13 Dec Extra Room
Imagine all the things you could do with an extra bedroom. You could convert it to a gaming room, an art studio or maybe a yoga retreat. With two of their four sons already in college and one heading off, husband and wife Joe and Linda had one such room, full of possibilities. But for a time, it would remain empty. While they now had two less children to take care of, the couple still had plenty on their plate.
Joe and Linda ran a successful construction business together. When she wasn’t working, Linda also volunteered her time as a court-appointed advocate for teens in foster care, lobbying for the children’s best interest in court. On top of that, the pair still had two remaining sons, both teenagers, to take care of at home. Joe and Linda were certainly never bored.

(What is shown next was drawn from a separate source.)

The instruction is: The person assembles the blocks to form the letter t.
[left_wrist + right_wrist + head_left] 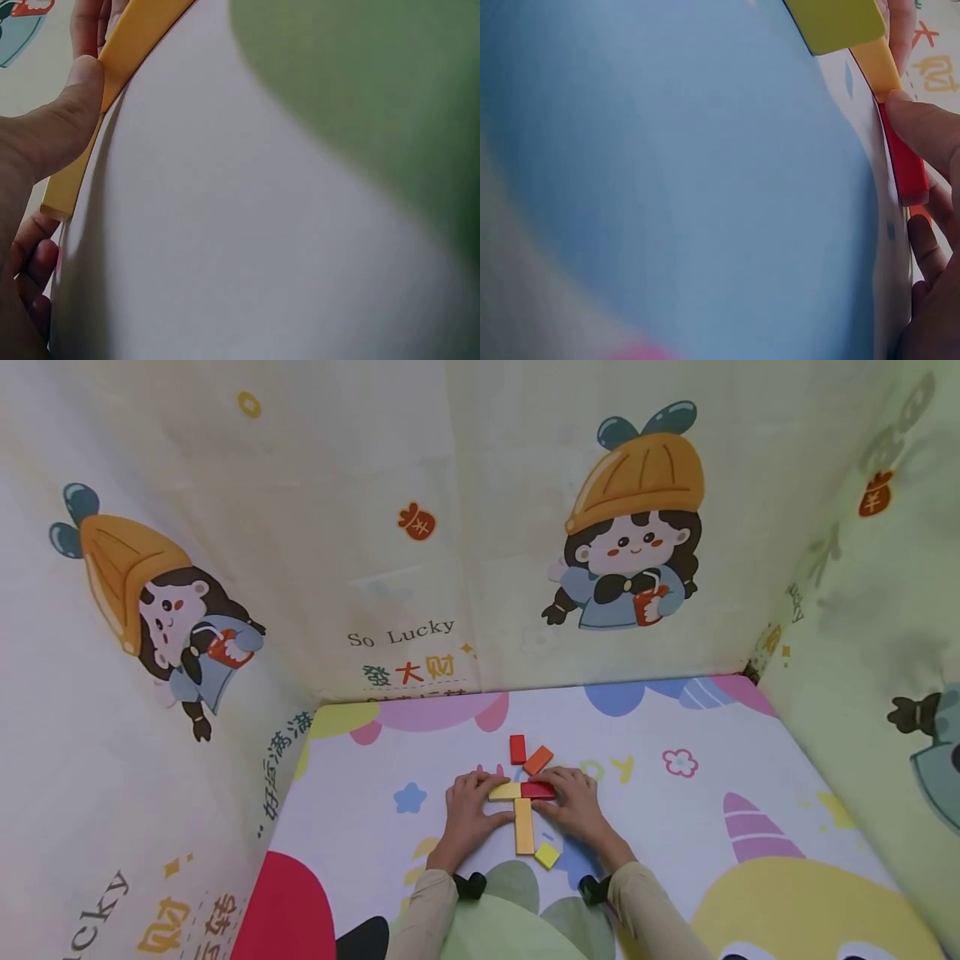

In her time with the juvenile court, Linda began to grow increasingly concerned about the lack of foster care homes for children. She recalls one particular girl that left her with a heavy heart. “The girl I was working with could not find a foster home,” she says, “and I saw that these kids were ending up in group homes. It is a nightmare.”
The concern was fresh on her heart when she and Joe sat in for a message series at Grace Church called Adopted about the critical need for more Christ-followers to become foster parents. It was like the words were being spoken directly to her. “I could not believe it,” says Linda, “it was coming on powerfully.” Linda saw it as confirmation of the feeling she’d been having. Joe on the other hand, had not even considered becoming a foster parent before he listened to that message series, but he quickly saw how much of an impact they could make. They had the empty bedroom. All they needed to do was decide to make it available for foster care.
Despite two boys still living at home and their heavy work schedule, Linda and Joe decided to go ahead and do it. They agreed to become a respite or “hotline” home. This means they take in children in critical need of a temporary home until they can find a long-term foster family, or children whose foster family need a short break. They are a soft place to land for kids hoping for a permanent place to belong. The children stay in their home for anywhere from one night to several weeks.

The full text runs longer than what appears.